--- Given data Enclosed Below ---

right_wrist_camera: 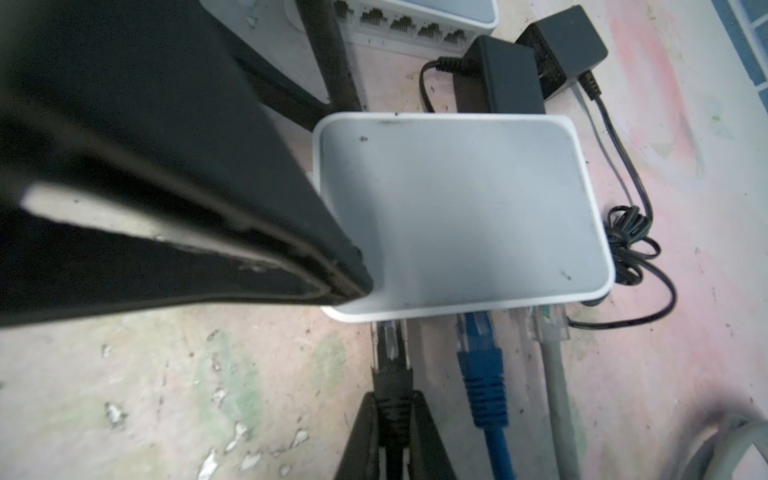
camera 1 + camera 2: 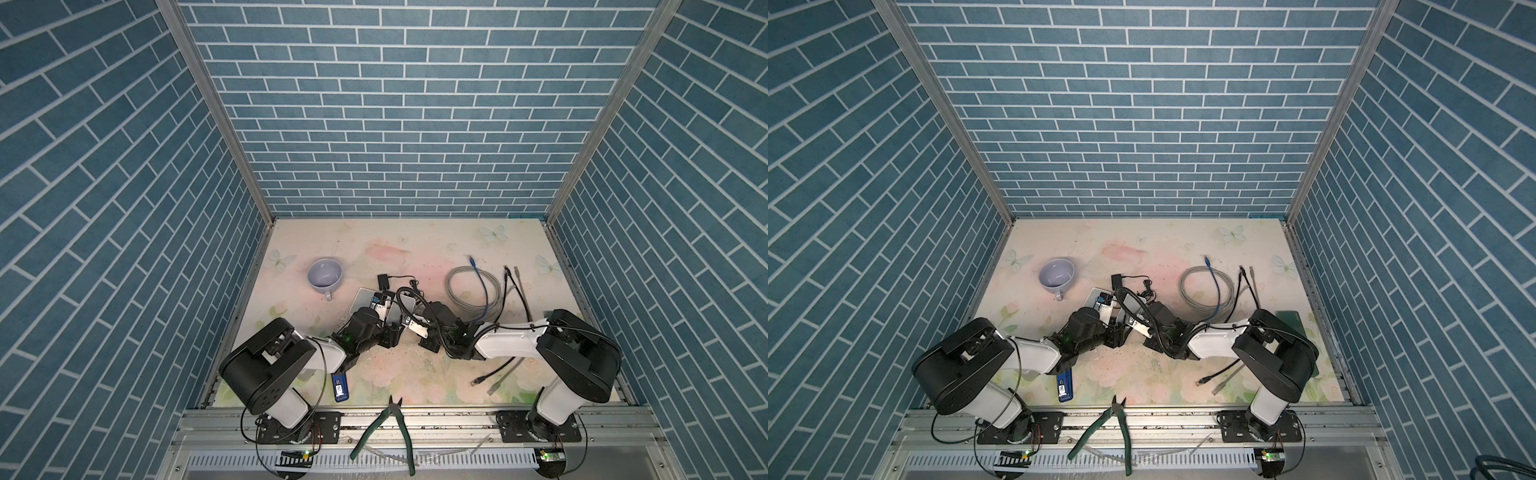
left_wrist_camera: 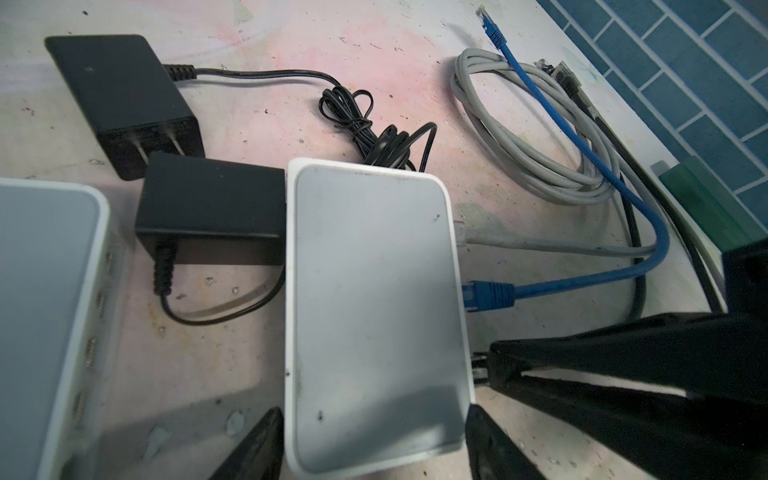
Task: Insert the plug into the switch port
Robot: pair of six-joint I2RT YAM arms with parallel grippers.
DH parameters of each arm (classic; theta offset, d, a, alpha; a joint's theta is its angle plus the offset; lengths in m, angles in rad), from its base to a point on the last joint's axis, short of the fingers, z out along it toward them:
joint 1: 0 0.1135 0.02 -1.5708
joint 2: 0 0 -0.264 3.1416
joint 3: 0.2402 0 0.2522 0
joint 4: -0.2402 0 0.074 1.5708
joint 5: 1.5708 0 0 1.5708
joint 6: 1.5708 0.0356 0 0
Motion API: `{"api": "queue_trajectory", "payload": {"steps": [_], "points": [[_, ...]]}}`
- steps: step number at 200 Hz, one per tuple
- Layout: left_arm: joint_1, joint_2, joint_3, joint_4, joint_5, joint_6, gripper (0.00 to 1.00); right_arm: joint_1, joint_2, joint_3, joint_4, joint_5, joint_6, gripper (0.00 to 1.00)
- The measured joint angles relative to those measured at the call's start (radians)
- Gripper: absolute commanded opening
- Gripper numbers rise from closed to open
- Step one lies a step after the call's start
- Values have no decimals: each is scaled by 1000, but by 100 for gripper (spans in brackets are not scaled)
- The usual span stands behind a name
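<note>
Green-handled pliers (image 2: pixel 395 409) lie nearest, across the front rail, in both top views. Just beyond, on the floral bench (image 2: pixel 374 249), a blue stick with a white label (image 2: pixel 340 384) sits near-left by the left arm. A loose black cable end (image 2: pixel 477 380) and a loose grey cable end (image 2: pixel 493 390) lie near-right.

Mid-bench the two arms meet. The left end effector (image 3: pixel 374 440) clasps the near end of the white switch (image 3: pixel 374 291), one of its fingers (image 3: pixel 257 449) against each long side. From the right, the right end effector (image 1: pixel 392 415) is clamped on the boot of the black plug (image 1: pixel 390 374). That plug's clear tip sits at the mouth of the nearest port on the switch's right side, with most of the connector outside the housing; how deep it sits cannot be told.

Farther along the same side, a blue plug (image 1: pixel 482 374) and a grey plug (image 1: pixel 550 328) are plugged in. Left of the white switch lies a second switch (image 3: pixel 45 291), apart from it. A black power adapter (image 3: pixel 208 212) lies between them, touching the white switch's left edge, and another adapter (image 3: pixel 120 99) lies farther back.

Farthest, a pale cup (image 2: pixel 325 274) sits far-left and a coiled grey cable (image 2: pixel 469 291) lies far-right.
</note>
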Motion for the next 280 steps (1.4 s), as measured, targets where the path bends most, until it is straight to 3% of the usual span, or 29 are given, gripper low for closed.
{"api": "queue_trajectory", "payload": {"steps": [152,280], "points": [[3,32,9,23,5,14,67,-2,27,-77,190,-6,-36,0],[-32,79,58,25,-60,22,66,-43,45,-75,228,-70,-61,0]]}}
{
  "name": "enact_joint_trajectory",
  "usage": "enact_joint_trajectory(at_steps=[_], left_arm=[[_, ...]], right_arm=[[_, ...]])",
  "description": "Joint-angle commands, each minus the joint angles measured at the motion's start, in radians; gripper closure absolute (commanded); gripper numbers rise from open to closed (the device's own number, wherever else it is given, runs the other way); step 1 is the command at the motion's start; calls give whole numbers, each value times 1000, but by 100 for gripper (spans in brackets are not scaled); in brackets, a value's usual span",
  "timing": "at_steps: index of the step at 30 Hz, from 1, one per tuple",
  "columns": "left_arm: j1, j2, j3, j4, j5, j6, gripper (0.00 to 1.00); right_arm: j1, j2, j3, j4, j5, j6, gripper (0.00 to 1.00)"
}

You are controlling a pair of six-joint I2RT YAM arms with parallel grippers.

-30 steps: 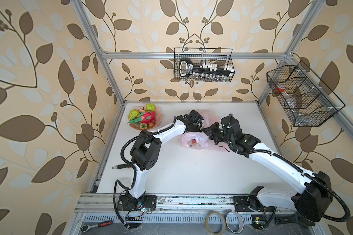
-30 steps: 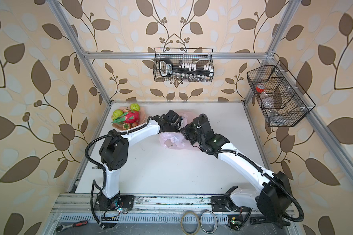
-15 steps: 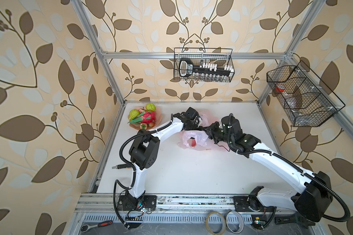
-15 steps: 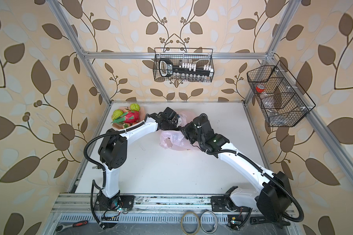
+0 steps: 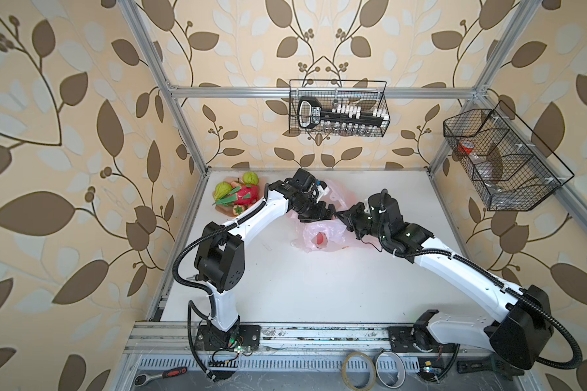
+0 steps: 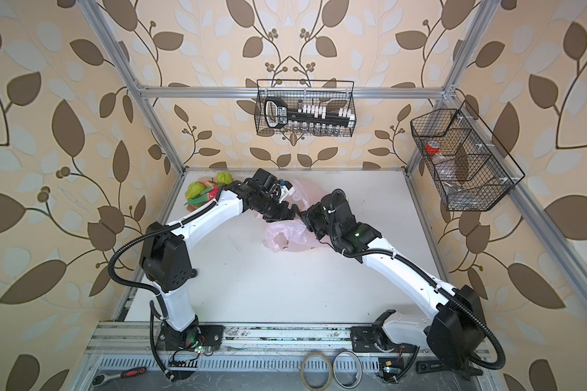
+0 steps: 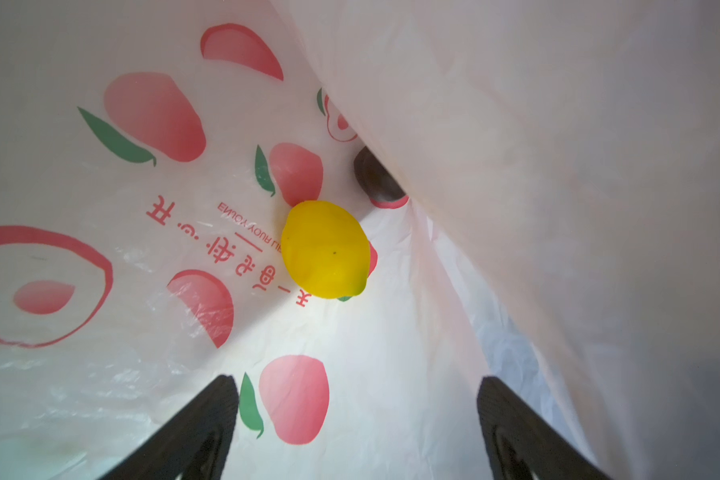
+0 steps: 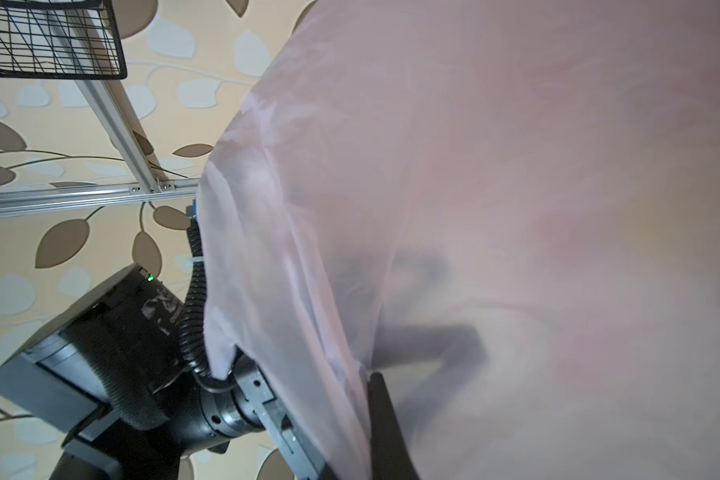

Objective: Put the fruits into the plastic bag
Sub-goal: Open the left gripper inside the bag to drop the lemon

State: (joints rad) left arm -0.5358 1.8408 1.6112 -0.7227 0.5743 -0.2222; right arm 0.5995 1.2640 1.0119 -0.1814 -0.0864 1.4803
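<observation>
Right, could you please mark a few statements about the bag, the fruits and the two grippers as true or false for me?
1. The lemon lies inside the plastic bag. True.
2. The left gripper is shut on the lemon. False: its jaws stand open, and the lemon lies clear of them.
3. The right gripper is shut on the plastic bag. True.
4. The dish is empty. False: two green fruits and the dragon fruit lie on it.
5. A dark purple fruit shows in the bag, partly behind a fold. True.
</observation>
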Motion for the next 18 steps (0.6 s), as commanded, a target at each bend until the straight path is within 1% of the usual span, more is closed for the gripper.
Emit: enact_joint_trajectory(at_steps=[1,7,13,18], left_arm=[[6,-68,-18,-78,-43,85,8],[5,-115,-57,-142,-129,155,7],[5,-168,-118,-180,-165,202,7],[5,-247,-201,-172,-163,245,6]], right_arm=[[-4,-13,-14,2,11,34,100],[-3,-14,-14,-1,18,35,100],[-2,-14,-12,-2,22,35,100],[-3,-11,-9,-3,23,36,100]])
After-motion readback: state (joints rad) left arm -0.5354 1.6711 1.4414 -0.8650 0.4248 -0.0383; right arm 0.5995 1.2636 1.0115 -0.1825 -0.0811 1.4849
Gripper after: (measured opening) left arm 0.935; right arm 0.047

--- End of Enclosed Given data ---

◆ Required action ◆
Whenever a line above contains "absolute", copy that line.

◆ Response to this task ◆
- Gripper: absolute commanded opening
  "description": "Joint-angle commands, each minus the joint angles measured at the motion's start, in radians; gripper closure absolute (commanded); gripper numbers rise from open to closed (the device's own number, wherever else it is given, runs the other way); step 1 is the command at the motion's start; calls give whole numbers, each value times 1000, but by 100 for gripper (spans in brackets are not scaled); in brackets, a value's usual span",

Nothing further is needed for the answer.